ISLAMABAD: Pakistan’s media regulator on Sunday prohibited TV channels from broadcasting footage from the crime scene of July’s grisly murder of a diplomat’s daughter in Islamabad, after closed-circuit TV recordings were leaked to and aired by several media outlets the day before.
Noor Mukadam, 27, the daughter of Shaukat Mukadam, Pakistan’s former ambassador to South Korea and Kazakhstan, was found beheaded at a residence in Islamabad’s upscale F-7/4 neighborhood on July 20. The prime suspect, Zahir Jaffer, was arrested at the crime scene on the day of the murder and remains in custody.
The murder trial that began last month is one of the most closely watched in Pakistan’s recent history, as the incident sparked public outrage and grabbed media attention unlike any other recent crime against a woman.
A description of the CCTV footage, which showed the events that preceded Mukadam’s murder, was submitted by the prosecution last week. It said the victim had jumped from the first floor of the chief accused’s house but was prevented from leaving the premises by staff.
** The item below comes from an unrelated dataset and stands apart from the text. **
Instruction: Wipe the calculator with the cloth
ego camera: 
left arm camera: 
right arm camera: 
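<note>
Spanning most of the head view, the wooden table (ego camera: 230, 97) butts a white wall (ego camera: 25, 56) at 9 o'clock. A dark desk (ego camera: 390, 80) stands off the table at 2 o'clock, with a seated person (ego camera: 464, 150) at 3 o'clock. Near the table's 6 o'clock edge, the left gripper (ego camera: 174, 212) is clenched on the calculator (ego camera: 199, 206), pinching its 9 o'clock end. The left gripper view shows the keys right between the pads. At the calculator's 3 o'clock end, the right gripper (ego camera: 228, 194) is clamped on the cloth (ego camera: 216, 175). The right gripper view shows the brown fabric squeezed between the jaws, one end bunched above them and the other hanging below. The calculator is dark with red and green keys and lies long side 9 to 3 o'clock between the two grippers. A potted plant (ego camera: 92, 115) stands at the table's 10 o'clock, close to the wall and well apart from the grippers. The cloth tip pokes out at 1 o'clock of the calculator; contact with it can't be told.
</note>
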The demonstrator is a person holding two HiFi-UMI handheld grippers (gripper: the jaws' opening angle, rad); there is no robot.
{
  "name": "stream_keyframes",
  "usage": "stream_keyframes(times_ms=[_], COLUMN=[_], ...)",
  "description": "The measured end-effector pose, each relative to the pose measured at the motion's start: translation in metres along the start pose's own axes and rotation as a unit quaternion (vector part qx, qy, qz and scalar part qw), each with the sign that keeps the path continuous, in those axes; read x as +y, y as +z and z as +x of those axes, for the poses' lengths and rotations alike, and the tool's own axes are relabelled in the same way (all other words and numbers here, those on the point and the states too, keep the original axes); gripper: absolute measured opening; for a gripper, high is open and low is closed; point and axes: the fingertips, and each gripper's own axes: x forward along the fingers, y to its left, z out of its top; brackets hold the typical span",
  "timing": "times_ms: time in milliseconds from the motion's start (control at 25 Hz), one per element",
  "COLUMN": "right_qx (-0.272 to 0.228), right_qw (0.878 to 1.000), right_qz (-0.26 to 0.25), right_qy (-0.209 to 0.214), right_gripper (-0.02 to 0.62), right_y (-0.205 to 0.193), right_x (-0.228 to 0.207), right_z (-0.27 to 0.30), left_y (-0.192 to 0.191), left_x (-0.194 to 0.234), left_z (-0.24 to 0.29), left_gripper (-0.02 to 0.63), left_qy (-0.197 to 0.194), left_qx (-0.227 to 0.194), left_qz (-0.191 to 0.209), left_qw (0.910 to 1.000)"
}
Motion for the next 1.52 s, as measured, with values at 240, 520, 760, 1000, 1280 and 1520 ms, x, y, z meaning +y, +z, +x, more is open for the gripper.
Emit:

The footage was leaked to the media and aired by several outlets on Saturday.
“Telecast of CCTV footage of Ms. Noor Mukadam and Zahir Jaffer is prohibited. All the satellite TV channels are therefore directed to stop airing aforementioned CCTV footage immediately,” the Pakistan Electronic Media Regulatory Authority said in a notification, as it warned of “strict action against the violators.”
Saturday’s broadcast of the footage by several channels resulted in outrage, especially from the victim’s family and friends, who said on the Twitter account “Justice for Noor” that they were shocked.
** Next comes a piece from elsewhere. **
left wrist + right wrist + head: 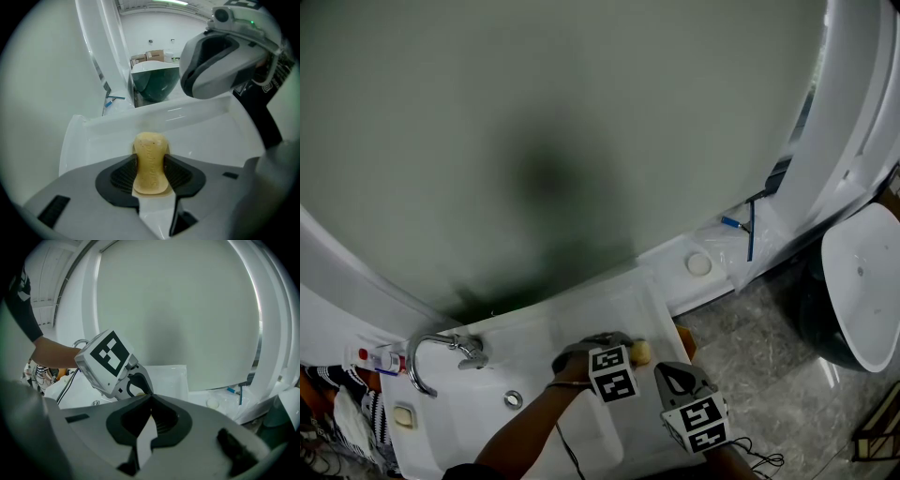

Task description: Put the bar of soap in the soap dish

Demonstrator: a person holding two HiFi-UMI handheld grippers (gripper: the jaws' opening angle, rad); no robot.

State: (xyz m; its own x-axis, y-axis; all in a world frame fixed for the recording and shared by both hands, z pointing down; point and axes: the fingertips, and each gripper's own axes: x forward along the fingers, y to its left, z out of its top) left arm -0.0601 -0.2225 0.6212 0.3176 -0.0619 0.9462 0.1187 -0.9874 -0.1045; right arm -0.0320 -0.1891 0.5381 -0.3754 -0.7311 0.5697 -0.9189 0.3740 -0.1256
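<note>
My left gripper [636, 356] is shut on a yellow bar of soap [640, 352] and holds it over the right part of the white washbasin counter [609, 300]. In the left gripper view the soap [150, 157] stands on end between the two dark pads [123, 174] of the left gripper [150, 165], with the white counter [201, 131] below it. My right gripper [672, 377] hovers just right of the left one. Its jaws [150, 399] are shut with nothing between them. The left gripper's marker cube [107, 357] fills the space ahead of them. No soap dish is plainly identifiable.
A chrome faucet [441, 352] and a drain [514, 399] lie to the left. A small cream rectangular thing [403, 415] sits beyond the faucet, near a red-capped bottle [382, 358]. A round white disc [698, 264] and a blue-handled tool [733, 223] rest on the ledge. A white bowl [862, 281] stands at right.
</note>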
“Absolutely shocked & shattered. It’s only been a day since the CCTV footage was given to the defense legal team,” they tweeted. “The judge told them that it shouldn’t be leaked at all. Now it’s out there. No regard of what this would be like for Noor’s loved ones.”
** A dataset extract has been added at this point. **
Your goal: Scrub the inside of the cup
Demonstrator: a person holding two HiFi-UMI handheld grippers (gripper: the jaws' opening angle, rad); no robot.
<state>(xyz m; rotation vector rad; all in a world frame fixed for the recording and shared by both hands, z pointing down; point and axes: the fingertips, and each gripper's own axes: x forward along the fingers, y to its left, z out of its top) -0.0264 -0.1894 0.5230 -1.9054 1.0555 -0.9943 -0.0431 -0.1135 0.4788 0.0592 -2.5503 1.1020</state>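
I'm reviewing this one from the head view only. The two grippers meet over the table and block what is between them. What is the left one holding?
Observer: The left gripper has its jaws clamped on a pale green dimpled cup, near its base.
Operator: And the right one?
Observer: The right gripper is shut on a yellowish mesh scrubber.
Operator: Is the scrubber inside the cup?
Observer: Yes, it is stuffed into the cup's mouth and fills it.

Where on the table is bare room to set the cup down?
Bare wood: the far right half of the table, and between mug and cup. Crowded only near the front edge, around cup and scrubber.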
At his indictment hearing last month, Jaffer admitted he had committed the crime, but appealed to the judge to release him from jail and put him under house arrest. Others charged in the case include Jaffer’s parents, Zakir Jaffer and Asmat Adamjee, three of their household staff and six workers from Therapy Works, a counseling center where Jaffer had received certification to become a therapist and where he had been receiving treatment in the weeks leading up to the murder.
Islamabad police last week registered a criminal case against Jaffer for using “abusive language” inside the courtroom.